> [PROBLEM TO SOLVE]: Print the listing as it stands, omitting all images.

> [STORED DATA]:
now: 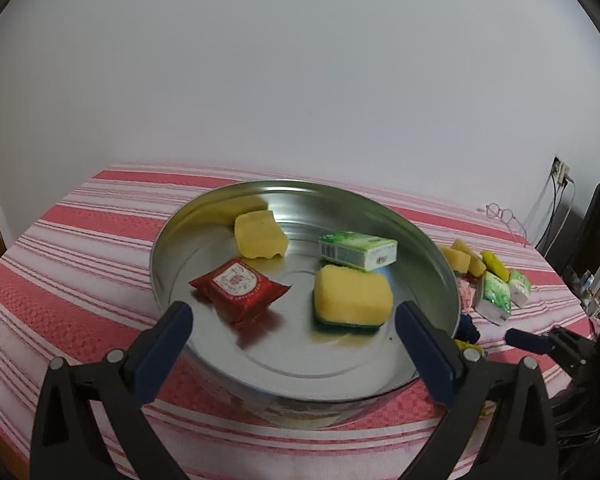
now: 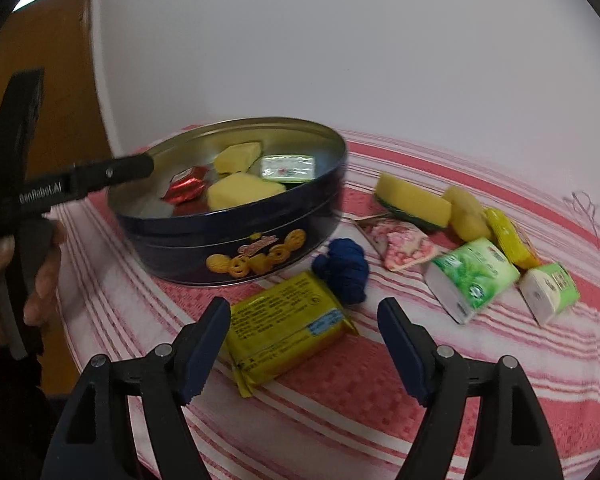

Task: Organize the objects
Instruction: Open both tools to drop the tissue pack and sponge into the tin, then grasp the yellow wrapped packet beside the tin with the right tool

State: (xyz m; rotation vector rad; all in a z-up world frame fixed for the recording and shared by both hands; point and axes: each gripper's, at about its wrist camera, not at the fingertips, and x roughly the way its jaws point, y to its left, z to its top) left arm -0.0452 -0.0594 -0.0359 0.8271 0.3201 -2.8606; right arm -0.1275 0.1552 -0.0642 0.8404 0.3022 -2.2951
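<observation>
Behind tin (image 1: 440,256), half-hidden sponges (image 1: 456,260)

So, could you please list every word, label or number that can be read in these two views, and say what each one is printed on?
"GenRobot.AI": white lettering on the black arm of the left gripper, seen in the right wrist view.
Yellow packet: lines of dark print, too blurred to read.
Cookie tin: gold script logo on its side, unreadable.
Green tissue packs, red packet: print too small to read.
</observation>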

> [ANSWER TO THIS EXERCISE]:
now: 
now: 

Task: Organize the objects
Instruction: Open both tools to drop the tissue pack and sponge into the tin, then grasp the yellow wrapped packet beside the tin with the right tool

State: (xyz m; rotation vector rad; all in a z-up world frame fixed for the recording and shared by both hands; point and axes: each gripper's, at about its wrist camera, not at the fingertips, and x roughly the way its jaws point, y to its left, z to its top) left arm -0.0452 -0.0594 -0.0359 0.8271 0.3201 -2.8606; right arm -0.1275 0.1552 -0.0642 0.8404 0.3022 -2.2951
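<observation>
Behind tin (image 1: 440,256), half-hidden sponges (image 1: 456,260)

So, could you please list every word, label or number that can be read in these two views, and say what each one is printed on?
"GenRobot.AI": white lettering on the black arm of the left gripper, seen in the right wrist view.
Yellow packet: lines of dark print, too blurred to read.
Cookie tin: gold script logo on its side, unreadable.
Green tissue packs, red packet: print too small to read.
</observation>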

No additional answer text is required.